# Fishing Trip



## Camo (Sep 22, 2008)

Hey all,

Well on Sunday it was an absolute ripper of a day here in Newcastle so i decided to go fishing as you do. Now for those of you that have caught carp you will know what i mean by pound for pound they are one of the hardest pulling fish. I took the family along and this is what i got. 

All up between us all we caught about 8 in a few hours or so. Good day all round.

1st pic - The little one i caught first followed by the big one

2nd pic - thought i better do a closeup for you all to show those Angelina Jolie lips.

3rd pic - Well that thong is 30ish cms so you can see he was a decent size fish (60cm+). I estimate he weighed around the 4kg mark. Well i caught a 5kg one the other week which was not much bigger.

Cheers

Cameron


----------



## Vincey (Sep 22, 2008)

wow dude! real cool  gratz. taste yum?


----------



## Camo (Sep 22, 2008)

No mate i dont eat them. They are a yucky muddy taste. Not to good for the table.

Cameron


----------



## LullabyLizard (Sep 22, 2008)

Great catch!


----------



## markars (Sep 22, 2008)

And impossible to kill. where did you catch em?


----------



## Reptile_Boy (Sep 22, 2008)

Camo said:


> No mate i dont eat them. They are a yucky muddy taste. Not to good for the table.
> 
> Cameron


 

good mantle piece


----------



## itbites (Sep 22, 2008)

Why catch a fish & kill it if you don't intend on eating it?


----------



## HoffOff (Sep 22, 2008)

itbites said:


> Why catch a fish & kill it if you don't intend on eating it?

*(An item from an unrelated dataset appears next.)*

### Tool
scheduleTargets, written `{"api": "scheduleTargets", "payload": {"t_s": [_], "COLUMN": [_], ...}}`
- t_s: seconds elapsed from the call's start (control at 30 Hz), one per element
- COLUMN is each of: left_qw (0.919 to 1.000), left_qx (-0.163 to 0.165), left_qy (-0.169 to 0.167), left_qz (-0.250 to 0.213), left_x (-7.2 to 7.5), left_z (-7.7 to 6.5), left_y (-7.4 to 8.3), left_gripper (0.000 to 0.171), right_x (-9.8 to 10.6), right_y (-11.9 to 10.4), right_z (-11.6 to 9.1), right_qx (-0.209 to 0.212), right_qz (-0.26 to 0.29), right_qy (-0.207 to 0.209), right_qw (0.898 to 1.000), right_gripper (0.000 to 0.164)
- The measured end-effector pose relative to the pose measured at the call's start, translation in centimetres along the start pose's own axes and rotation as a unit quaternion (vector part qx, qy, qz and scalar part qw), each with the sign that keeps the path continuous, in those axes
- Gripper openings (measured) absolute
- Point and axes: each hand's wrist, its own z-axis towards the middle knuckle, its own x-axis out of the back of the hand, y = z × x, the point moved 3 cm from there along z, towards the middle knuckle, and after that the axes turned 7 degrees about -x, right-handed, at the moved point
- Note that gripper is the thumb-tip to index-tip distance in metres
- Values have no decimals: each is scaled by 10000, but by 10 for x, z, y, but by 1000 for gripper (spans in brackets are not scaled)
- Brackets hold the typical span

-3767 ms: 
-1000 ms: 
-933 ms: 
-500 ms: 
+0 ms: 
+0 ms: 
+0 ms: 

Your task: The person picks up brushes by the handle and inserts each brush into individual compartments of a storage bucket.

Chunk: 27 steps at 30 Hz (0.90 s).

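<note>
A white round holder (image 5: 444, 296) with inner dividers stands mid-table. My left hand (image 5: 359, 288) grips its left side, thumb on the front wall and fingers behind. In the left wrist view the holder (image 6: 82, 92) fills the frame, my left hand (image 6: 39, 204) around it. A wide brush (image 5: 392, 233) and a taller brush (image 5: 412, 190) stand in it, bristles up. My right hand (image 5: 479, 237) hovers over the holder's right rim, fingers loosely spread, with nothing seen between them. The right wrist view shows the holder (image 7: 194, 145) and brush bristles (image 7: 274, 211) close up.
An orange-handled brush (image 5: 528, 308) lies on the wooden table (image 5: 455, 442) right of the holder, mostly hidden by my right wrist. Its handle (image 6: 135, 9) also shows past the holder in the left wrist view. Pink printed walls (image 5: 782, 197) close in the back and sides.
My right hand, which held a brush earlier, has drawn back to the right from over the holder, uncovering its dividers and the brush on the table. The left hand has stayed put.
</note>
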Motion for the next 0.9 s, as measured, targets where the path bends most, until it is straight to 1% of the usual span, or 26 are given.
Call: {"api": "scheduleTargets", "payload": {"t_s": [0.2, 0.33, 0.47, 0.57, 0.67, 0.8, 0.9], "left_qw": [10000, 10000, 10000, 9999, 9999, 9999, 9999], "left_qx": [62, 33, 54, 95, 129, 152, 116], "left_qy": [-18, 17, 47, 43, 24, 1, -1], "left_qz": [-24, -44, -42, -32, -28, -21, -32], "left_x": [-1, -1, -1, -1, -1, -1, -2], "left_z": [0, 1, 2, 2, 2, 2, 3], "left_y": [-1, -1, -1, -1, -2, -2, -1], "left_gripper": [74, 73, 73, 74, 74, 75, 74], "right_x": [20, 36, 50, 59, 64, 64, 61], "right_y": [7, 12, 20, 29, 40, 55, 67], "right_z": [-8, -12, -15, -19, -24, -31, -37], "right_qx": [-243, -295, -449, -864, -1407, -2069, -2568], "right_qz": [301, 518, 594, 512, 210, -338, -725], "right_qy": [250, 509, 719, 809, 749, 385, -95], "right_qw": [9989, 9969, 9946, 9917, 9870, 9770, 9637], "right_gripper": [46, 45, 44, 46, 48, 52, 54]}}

They are a pest mate Also carp are great fighters


EDIT** i also like ya catch mate.. i wish we could catch the Carp like the poms!. up to 30 KG :shock:


----------



## bundybear (Sep 22, 2008)

good stuff Camo
we get a few big ones down here in the hawkesbury and macdonald rivers



itbites said:


> Why catch a fish & kill it if you don't intend on eating it?


 i think you will find it is illegal to release these back into the water in NSW
they are an introduced pest that destroy river systems.


----------



## cris (Sep 22, 2008)

itbites said:


> Why catch a fish & kill it if you don't intend on eating it?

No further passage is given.